If you didn't open it yet , maybe you can return them or bring them in and ask if they would give you the discount price.


----------



## suziquzie (Jun 4, 2008)

My closest is 30-40 miles away...... 
I was just thinking I wasn't going into the city at all this week, but I am, I have 2 graduation parties down there this weekend! 
YAY, side trip!


----------



## middie (Jun 4, 2008)

Never even heard of them. Now I'm wishing we had one !!


----------



## pacanis (Jun 4, 2008)

middie said:


> Never even heard of them. Now I'm wishing we had one !!


 
I've only heard of them here. For all I knew they stuck one up by "the mall" and I didn't know about....
So thanks Ladycook. Now I know they aren't here in PA and don't need to look.


----------



## LadyCook61 (Jun 4, 2008)

pacanis said:


> I've only heard of them here. For all I knew they stuck one up by "the mall" and I didn't know about....
> So thanks Ladycook. Now I know they aren't here in PA and don't need to look.

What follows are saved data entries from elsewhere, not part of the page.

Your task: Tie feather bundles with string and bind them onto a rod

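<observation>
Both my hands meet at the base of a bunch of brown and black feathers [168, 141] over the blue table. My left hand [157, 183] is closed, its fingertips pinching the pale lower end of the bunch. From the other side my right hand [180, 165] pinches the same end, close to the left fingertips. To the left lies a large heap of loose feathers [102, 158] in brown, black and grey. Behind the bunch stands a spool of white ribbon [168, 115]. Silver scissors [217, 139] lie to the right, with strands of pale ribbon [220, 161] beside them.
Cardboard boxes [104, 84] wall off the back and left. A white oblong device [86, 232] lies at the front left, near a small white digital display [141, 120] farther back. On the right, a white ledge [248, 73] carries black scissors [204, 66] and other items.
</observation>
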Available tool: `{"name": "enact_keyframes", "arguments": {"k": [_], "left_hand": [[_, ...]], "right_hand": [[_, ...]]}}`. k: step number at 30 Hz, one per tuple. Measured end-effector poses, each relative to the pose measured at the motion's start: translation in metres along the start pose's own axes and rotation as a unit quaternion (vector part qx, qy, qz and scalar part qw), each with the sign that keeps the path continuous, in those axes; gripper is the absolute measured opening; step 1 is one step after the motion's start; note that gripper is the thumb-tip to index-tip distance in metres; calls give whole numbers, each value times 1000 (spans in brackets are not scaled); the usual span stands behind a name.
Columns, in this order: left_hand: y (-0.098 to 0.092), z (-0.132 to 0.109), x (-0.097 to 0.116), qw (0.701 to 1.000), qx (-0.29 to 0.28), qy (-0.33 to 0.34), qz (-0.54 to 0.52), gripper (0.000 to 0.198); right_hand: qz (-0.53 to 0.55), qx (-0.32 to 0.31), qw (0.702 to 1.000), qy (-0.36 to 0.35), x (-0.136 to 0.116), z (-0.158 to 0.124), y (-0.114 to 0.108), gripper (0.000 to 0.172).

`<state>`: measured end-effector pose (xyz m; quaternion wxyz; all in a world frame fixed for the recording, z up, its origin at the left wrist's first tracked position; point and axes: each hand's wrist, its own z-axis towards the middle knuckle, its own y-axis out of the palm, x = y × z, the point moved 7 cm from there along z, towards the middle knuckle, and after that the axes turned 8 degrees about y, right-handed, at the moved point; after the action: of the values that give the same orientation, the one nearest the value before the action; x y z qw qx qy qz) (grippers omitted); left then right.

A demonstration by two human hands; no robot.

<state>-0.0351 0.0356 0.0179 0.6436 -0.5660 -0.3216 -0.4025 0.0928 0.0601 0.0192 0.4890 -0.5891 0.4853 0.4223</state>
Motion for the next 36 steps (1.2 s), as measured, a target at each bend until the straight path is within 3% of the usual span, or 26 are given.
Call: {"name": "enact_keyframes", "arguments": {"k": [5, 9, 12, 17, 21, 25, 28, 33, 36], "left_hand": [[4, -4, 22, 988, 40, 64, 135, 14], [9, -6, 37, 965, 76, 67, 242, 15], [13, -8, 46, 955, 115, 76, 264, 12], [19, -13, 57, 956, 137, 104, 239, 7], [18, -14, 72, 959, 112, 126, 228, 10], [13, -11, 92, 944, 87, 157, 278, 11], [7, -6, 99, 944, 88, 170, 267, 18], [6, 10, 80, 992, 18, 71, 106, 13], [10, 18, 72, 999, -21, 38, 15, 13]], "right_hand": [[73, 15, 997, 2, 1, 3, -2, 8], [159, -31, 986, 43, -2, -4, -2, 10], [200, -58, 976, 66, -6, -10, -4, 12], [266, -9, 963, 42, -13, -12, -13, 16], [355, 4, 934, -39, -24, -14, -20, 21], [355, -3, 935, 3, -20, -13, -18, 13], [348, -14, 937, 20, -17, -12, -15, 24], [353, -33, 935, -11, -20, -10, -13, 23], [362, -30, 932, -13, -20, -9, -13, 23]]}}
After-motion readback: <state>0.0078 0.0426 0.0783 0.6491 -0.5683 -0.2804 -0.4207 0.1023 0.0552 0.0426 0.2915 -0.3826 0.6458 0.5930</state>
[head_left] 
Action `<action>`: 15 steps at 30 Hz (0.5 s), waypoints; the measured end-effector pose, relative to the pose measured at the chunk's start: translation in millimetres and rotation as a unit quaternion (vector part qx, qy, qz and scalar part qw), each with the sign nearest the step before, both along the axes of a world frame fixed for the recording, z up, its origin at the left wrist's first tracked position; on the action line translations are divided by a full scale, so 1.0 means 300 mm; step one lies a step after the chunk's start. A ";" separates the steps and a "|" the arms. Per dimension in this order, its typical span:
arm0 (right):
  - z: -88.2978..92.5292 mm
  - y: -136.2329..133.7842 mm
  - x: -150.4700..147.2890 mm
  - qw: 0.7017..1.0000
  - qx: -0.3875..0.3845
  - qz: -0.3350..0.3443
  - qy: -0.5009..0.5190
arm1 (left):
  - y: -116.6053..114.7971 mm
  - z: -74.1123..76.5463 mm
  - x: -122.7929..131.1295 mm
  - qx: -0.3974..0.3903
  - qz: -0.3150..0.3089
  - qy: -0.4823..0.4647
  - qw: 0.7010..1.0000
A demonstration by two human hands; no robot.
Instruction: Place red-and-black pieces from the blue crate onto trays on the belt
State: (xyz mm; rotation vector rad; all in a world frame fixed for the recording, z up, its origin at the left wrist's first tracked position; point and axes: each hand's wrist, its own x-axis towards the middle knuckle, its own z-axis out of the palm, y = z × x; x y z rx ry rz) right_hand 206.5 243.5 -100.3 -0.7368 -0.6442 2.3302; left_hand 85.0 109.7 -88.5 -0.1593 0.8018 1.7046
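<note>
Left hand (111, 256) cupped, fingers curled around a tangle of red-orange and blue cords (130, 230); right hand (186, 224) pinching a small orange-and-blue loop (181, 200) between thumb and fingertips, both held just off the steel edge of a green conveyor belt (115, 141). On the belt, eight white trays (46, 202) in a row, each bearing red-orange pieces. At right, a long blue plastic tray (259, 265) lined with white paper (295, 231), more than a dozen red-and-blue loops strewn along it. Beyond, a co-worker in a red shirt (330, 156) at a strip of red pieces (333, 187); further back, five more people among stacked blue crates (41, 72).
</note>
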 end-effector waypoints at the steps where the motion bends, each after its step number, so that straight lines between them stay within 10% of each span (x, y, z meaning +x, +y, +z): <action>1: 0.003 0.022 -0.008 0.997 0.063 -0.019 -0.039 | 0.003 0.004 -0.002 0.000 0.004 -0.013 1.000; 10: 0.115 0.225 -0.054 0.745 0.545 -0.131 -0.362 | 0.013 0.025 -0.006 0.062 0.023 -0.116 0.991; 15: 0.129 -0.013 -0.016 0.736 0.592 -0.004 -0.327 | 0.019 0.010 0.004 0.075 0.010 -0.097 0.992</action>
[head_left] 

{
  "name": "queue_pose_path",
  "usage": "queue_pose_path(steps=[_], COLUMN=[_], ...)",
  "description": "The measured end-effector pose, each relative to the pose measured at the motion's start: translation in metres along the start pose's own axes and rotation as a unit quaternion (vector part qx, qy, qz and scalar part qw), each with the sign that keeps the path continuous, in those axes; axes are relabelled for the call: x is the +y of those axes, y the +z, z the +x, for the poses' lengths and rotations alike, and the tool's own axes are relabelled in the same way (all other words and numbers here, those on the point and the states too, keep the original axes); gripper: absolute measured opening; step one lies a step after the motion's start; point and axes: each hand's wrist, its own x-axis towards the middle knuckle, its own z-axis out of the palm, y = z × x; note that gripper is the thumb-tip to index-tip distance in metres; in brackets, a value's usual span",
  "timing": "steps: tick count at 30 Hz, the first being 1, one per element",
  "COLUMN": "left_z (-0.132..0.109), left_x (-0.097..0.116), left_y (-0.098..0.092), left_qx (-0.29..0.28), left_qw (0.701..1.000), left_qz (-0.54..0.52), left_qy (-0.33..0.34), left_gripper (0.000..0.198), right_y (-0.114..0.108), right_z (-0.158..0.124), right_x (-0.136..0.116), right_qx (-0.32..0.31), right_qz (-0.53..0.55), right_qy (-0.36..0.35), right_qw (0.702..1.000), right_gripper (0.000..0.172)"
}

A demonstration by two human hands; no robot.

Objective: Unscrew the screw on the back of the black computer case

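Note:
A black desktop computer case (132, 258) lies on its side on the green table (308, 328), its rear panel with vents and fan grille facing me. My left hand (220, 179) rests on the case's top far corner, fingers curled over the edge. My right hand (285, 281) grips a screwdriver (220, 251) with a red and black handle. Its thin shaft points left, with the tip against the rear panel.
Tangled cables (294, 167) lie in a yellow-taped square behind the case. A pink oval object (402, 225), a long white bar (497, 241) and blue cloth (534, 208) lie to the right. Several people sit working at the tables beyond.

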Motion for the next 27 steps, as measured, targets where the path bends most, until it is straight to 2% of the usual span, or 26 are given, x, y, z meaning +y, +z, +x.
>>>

 I only knew because I went to the website for store locator.


----------



## middie (Jun 4, 2008)

Omg there is one by me and I never knew !!!!!
Hmmmm I'll go check it out tomorrow


----------



## Barbara L (Jun 4, 2008)

Apparently they are available in North and South Carolina.  I will have to check it out.  Thanks jkath!

Barbara


----------



## Katie H (Jun 4, 2008)

Well, boo hiss!  Our World Market store just closed two months ago.


----------



## jkath (Jun 5, 2008)

hooray for middie and barbara! Hope you'll get good deals too.

I love going to that place because I can find Aussie stuff like Arnott's and Violet Crumble and British stuff like HP Sauce.


----------